The final comment is that very little of the arrangement of words into phrases, phrases into bigger phrases, phrases into clauses and so on is signaled in either speech or writing. In many types of written text, writers signal how they organize clauses into sentences: they may signal boundaries between clauses by means of commas or semi-colons, and individual words are typically kept apart by a space. But there are no conventions of punctuation that point to the intricate structure of a complex noun phrase such as the very intriguing results of the examinations.

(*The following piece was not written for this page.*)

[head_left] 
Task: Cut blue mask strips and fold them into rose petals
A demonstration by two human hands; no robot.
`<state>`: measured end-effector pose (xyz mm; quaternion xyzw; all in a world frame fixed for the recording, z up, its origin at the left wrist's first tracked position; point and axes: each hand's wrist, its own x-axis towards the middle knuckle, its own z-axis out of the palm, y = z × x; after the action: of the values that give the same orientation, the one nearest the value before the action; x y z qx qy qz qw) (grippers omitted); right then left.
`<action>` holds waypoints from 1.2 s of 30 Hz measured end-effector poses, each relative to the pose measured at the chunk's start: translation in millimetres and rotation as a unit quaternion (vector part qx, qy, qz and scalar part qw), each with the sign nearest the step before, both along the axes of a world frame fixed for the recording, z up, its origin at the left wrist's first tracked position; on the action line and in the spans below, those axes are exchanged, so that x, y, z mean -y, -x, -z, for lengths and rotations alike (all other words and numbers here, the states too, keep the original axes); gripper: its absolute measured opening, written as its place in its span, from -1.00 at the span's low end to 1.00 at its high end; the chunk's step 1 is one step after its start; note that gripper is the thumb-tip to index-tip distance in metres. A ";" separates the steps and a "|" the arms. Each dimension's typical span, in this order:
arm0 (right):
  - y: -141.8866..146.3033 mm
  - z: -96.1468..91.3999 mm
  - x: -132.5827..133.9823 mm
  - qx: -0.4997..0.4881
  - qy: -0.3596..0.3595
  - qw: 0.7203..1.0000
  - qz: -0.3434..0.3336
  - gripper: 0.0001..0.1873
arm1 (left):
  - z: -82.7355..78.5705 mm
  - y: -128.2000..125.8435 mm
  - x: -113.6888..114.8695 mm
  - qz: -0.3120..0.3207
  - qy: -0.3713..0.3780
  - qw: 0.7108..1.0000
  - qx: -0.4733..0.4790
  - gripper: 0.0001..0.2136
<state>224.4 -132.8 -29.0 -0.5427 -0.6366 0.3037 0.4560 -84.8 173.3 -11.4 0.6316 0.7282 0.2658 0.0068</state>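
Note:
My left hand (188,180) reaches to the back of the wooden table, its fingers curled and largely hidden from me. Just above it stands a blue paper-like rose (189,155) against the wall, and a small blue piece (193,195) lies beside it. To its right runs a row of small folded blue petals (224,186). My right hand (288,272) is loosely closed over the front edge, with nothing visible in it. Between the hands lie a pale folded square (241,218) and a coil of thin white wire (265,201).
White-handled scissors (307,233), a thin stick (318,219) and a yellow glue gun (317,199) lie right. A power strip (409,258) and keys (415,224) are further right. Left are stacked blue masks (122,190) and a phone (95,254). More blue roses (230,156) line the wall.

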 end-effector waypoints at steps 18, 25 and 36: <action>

In speech, especially spontaneous conversation, practically nothing is signaled. In the reading-aloud of written texts, the reader may pause between sentences, but typically does not do so between clauses and certainly not between individual words; speakers very seldom utter words one at a time and with a gap between each one. Even when carefully reading a text aloud, speakers may pause at the end of sentences, clauses or phrases but not after every word. Of course, we do leave a space between words when we write, but the spaces in written texts do not correspond to spaces in speech. If you listen to someone speaking a language you do not know, whether German, Finnish or Turkish, you will have no idea where words begin and end; if you pick up a text written in one of these languages, you will see the gaps between the words and will immediately be able to ask about the meaning of particular words.

Equally, in spontaneous speech, speakers typically do not pause between clauses. When they do pause, they are just as likely to do so in the middle of clauses, in the middle of phrases or even in the middle of words, depending on rapidity of speech, emotional state, whether the speaker has just run up a flight of stairs or has been sitting quietly in an armchair, and so on. All these properties of speech point to the arrangement of words into phrases, phrases into clauses and so on as something abstract. Linguists put the arrangements, the structure, into their analysis of particular clauses, but ordinary native speakers of a given language carry knowledge of the arrangements in their heads. Faced with a line of words on the page or a sequence of sounds produced by a speaker, readers and hearers invest the sequence with structure; they ‘read’ into it the words, the organization of words into phrases and so on.